Effects microplastics and nanoplastics on biodiversity only visible after a year
Whether or not nano-plastics and micro-plastics are harmful to nature is unknown. However, Wageningen researchers have shown that tiny particles may affect biodiversity. After being exposed to both realistic and high concentrations of microplastics and nanoplastics for fifteen months, the number of small organisms inhabiting the bottom of ditches and puddles appears to decrease when exposed to high concentrations, while the mixing ratio in species changes. The researchers published their findings in the 31 January edition of Science Advances magazine.
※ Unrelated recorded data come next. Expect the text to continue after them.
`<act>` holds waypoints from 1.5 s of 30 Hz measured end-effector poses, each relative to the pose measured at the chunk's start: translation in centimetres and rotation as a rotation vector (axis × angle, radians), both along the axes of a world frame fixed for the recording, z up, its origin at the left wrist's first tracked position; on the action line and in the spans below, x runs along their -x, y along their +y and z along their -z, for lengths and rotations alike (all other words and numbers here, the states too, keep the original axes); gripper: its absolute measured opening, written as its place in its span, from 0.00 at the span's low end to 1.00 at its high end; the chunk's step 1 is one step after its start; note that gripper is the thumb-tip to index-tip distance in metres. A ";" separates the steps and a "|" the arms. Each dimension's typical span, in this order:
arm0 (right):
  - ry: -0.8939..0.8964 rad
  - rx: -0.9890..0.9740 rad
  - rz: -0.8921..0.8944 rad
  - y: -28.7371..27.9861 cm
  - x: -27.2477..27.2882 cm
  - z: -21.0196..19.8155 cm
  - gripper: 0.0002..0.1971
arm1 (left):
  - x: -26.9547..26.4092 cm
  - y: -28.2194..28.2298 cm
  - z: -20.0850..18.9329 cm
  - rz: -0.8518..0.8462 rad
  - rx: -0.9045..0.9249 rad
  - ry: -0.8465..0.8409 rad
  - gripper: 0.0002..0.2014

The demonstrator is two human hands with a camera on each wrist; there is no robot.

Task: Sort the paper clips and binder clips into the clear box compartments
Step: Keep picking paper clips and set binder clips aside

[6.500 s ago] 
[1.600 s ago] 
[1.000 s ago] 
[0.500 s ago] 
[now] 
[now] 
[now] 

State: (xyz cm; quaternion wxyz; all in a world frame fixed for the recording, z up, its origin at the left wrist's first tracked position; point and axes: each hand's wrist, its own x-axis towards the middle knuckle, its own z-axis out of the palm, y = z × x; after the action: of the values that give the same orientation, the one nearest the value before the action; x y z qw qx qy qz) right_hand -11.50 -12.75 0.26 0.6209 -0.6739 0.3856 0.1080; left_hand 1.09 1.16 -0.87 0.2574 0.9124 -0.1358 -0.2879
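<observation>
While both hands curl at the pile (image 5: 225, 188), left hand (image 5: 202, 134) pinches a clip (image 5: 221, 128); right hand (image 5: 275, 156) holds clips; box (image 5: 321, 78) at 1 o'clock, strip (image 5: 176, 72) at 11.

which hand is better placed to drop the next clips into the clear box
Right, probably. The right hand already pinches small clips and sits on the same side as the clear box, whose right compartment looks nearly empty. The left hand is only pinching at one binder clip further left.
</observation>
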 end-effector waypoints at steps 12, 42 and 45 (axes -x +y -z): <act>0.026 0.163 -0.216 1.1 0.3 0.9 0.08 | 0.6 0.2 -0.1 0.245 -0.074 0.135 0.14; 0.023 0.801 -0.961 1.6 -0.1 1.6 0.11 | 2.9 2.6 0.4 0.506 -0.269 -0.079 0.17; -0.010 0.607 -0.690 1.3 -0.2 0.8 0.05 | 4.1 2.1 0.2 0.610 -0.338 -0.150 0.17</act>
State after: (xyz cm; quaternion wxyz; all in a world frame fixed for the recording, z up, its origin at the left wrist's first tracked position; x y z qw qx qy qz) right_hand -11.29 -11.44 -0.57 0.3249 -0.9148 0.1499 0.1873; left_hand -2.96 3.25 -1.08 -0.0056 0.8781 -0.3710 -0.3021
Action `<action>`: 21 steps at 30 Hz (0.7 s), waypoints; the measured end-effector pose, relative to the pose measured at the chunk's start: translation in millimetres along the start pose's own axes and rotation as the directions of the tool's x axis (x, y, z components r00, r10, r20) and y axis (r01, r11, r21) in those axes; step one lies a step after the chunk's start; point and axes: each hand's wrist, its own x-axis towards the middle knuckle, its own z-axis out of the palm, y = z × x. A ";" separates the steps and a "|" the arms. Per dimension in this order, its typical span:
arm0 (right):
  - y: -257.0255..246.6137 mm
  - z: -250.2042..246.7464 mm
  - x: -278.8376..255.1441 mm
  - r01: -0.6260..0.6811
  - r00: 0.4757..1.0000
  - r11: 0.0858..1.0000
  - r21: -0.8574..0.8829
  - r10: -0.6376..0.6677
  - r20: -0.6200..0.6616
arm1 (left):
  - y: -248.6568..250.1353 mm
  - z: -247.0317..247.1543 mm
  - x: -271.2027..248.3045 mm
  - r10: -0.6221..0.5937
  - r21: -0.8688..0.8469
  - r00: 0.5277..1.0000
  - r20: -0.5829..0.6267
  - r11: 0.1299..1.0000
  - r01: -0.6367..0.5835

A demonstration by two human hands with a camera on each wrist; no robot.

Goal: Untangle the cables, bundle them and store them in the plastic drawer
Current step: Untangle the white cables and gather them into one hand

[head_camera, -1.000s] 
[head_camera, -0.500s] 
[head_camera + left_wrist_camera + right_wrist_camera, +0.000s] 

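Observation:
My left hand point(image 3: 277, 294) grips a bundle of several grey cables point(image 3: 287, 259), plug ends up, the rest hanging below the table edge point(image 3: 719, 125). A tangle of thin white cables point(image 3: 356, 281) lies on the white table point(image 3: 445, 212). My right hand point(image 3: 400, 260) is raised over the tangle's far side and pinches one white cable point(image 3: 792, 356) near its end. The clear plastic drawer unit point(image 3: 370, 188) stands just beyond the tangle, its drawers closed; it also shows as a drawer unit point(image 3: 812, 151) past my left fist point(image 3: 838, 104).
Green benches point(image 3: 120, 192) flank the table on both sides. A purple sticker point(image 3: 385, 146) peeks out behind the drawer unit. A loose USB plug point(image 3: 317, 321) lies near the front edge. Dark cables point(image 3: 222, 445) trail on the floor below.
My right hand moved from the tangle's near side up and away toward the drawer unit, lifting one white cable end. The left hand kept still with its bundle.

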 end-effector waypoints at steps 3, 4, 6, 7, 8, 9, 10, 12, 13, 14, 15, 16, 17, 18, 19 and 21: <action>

Microplastic particles vary in size between 0.001-5 mm. Nanoplastic particles are even smaller. Laboratory research has demonstrated that plastic particles of this size may affect organisms at the bottom of ditches, puddles and lakes. These are inhabited by a large variety of worms, water fleas and snails in micro-ecosystems. These organisms churn the sediment, filter out substances, introduce new products into the water, eat and are eaten. Thus, they are crucial to higher animals such as amphibians and fish.
Unrealistically high concentrations
So far, studies of the effect of microplastics and nanoplastics have been carried out with short term exposure to unrealistically high concentrations (e.g. 1000 times the normal concentration). And, although a variety of organisms were exposed, this was always just one species per study. Under such circumstances, organisms easily perish in the plastic-infested environment, and news reports on this effect have dominated the news channels for the past six months. “But conditions in nature are completely different from those in a lab,” states Professor Bart Koelemans. “The key question is what happens in nature. That is what we have now studied under ecologically realistic circumstances.”
Effects after 15 months
In a remarkably lengthy and thorough field experiment, PhD student Paula Redondo-Hasselerharm studied the sensitivity of complex living communities. Redondo: “In the lab, organisms are held in tanks and are unable to escape the plastics. Under natural circumstances, they can, and water temperatures and currents are constantly changing. For this reason, we buried plastic particles in natural sediment, but only in certain places. Thus, we were able to see if the biodiversity in these areas differed from the surrounding areas. Instead of studying the effects for just four weeks, we studied them for far longer. After three months, we did not observe any changes yet, but after fifteen months, we saw a decline of approximately 50% in the total number of organisms exposed to both microplastics and macroplastics in comparison to the control system.”
Speculation on the effects of plastics
There is a real need for ecologically relevant research on nanoplastics and microplastics in the current scientific literature. The SAPEA-report that was released a year ago advised the European Commission on policies concerning plastics in our environment confirms this. Among the recommendations were a need for diligent communication on the uncertainties and relevance of research results, as well as a need for relevant exposure scenarios.
“There is much uncertainty, and thus much speculation, on the damage caused by microplastics to nature and human health,” states Bart Koelemans, research leader. “In this research, we have opened up a new path and can show, for the first time, that it is possible to determine realistic links between dosage and effect on living communities in nature. In this sense, nature is kind, as all manner of other factors and variations conceal the effects of plastics. We now have dosage-effect concentration values that we know to be relevant now or in the future.”